The crime of submitting a false audit without intent to cheat or defraud was not a crime at common law. Under the primary rules of construction, we may assume that the legislature intended to cure the mischief of the old law when it enacted the present statute. The act defined is made penal wholly in virtue of the statute, and is therefore malum prohibitum.

We do not hold, nor do we understand that our holding implies, that one who by mistake or accident, or honestly after the exercise of due care, makes a report that is false in the sense of being erroneous, would be guilty. The statute was designed to cover, and we think does cover, a state of facts such as we have before us, where the fact is knowingly and intentionally, or in negligent defiance of the law, certified to be other than it really is; where the party charged has done one thing and certified another.

Neither will the fact that the money received by defendant came out of the same fund from which his true bill, if rendered, would have been paid, excuse him. The law requires all persons having claims against a county to put them in form, showing what they represent, so that they may be allowed or disallowed upon their merits. Bern. & Bal. Code, *668§3918 (P. C. 115 §115). This, defendant. should have done, instead of seeking to recover the money he had paid out by certifying that he had carried men' and teams on a particular job when he had not.

Error is assigned in that immaterial and irrelevant testimony was admitted. Without granting that it was subject to the objections made, it will be enough to say of it that, in the light of defendant’s own evidence, it was not prejudicial.

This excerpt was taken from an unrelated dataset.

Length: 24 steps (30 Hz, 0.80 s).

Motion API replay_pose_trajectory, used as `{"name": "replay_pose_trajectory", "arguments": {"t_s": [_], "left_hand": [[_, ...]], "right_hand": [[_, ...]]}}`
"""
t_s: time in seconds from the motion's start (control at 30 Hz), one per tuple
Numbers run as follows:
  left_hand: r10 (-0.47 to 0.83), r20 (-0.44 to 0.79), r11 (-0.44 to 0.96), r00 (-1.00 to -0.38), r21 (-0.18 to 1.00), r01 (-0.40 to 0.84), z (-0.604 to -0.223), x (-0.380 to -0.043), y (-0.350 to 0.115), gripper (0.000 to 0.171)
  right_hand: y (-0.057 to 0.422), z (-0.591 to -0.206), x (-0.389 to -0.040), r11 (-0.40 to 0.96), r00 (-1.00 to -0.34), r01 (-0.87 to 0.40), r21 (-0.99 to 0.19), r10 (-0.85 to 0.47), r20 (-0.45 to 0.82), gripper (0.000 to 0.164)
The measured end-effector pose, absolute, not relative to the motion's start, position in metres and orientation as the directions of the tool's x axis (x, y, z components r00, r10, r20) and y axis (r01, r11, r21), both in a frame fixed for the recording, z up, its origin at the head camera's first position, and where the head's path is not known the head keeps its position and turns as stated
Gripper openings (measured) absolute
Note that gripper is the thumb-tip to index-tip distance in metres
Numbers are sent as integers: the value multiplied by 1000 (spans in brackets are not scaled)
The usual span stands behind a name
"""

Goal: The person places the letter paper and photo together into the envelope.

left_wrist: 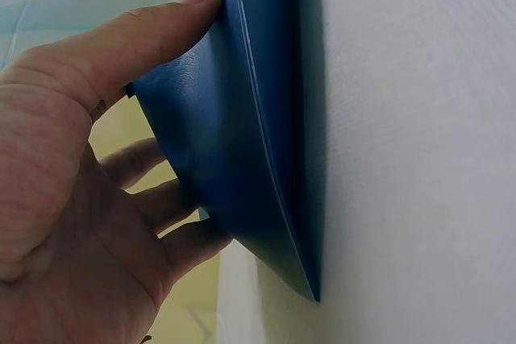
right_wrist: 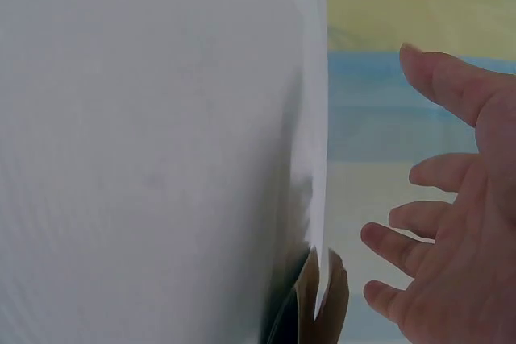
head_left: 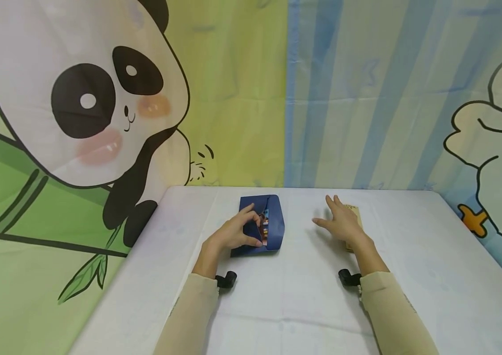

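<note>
A blue envelope (head_left: 274, 222) lies on the table in the head view, its mouth bulged apart with a colourful printed paper (head_left: 266, 224) showing inside. My left hand (head_left: 235, 229) grips the envelope, thumb and fingers spread apart along the mouth. The left wrist view shows the left thumb on the edge of the blue envelope (left_wrist: 218, 142), with the other fingertips partly hidden at its far edge. My right hand (head_left: 340, 222) is raised over a tan paper piece (head_left: 356, 212) with its fingers spread, holding nothing. In the right wrist view the tan paper (right_wrist: 330, 304) has parted edges.
A white cloth covers the table (head_left: 286, 301). Behind it hangs a printed curtain (head_left: 242, 98) with a panda and stripes. Small black wrist cameras (head_left: 229, 280) are strapped at both cuffs.
</note>
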<state>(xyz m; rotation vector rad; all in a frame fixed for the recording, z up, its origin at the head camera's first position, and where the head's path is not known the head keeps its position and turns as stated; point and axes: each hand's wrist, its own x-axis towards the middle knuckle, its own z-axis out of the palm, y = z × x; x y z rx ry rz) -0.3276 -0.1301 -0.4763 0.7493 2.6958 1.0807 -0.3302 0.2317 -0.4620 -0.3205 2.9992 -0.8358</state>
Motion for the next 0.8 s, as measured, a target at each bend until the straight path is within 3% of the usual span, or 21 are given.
{"name": "replay_pose_trajectory", "arguments": {"t_s": [0.8], "left_hand": [[486,38,626,-873,682,378,-475,-326,-129,49]], "right_hand": [[266,-470,-330,766,-993,-57,-641,-113,-46,97]]}}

Defendant, as is attested by a number of witnesses, is an old and respected citizen of Yakima county and, like the jury who tried this case, we believe that he had no intent to defraud the county. However, his act falls within the prohibition of the law, and his lack of intent to defraud avails him nothing. As we said in the case of State v. Kenney, 83 Wash. 441, 145 Pac. 450, courts are powerless to correct the inequities of valid statutes. That power is in the legislature. Laws passed by that body making an act criminal which theretofore had been lawful, generally provide a wide discretion in the trial judge when passing sentence. This, coupled with the discretion that a prosecuting attorney may exercise in taking up the prosecution of such charges, is as far as the law goes to protect those who may be said to be only technically guilty.

In the case at bar, defendant was charged by a grand jury. The prosecuting attorney had no discretion. He was bound to proceed under the law as he found it to be. The trial judge has assessed a nominal fine.

Having neither the power to declare the defendant not guilty nor to interfere with the discretion of the trial judge in fixing the punishment, we are bound, as was he, to administer the law as it is written.

Affirmed.

Morris, C. J., Mount, Ellis, and Fullerton, JJ., concur.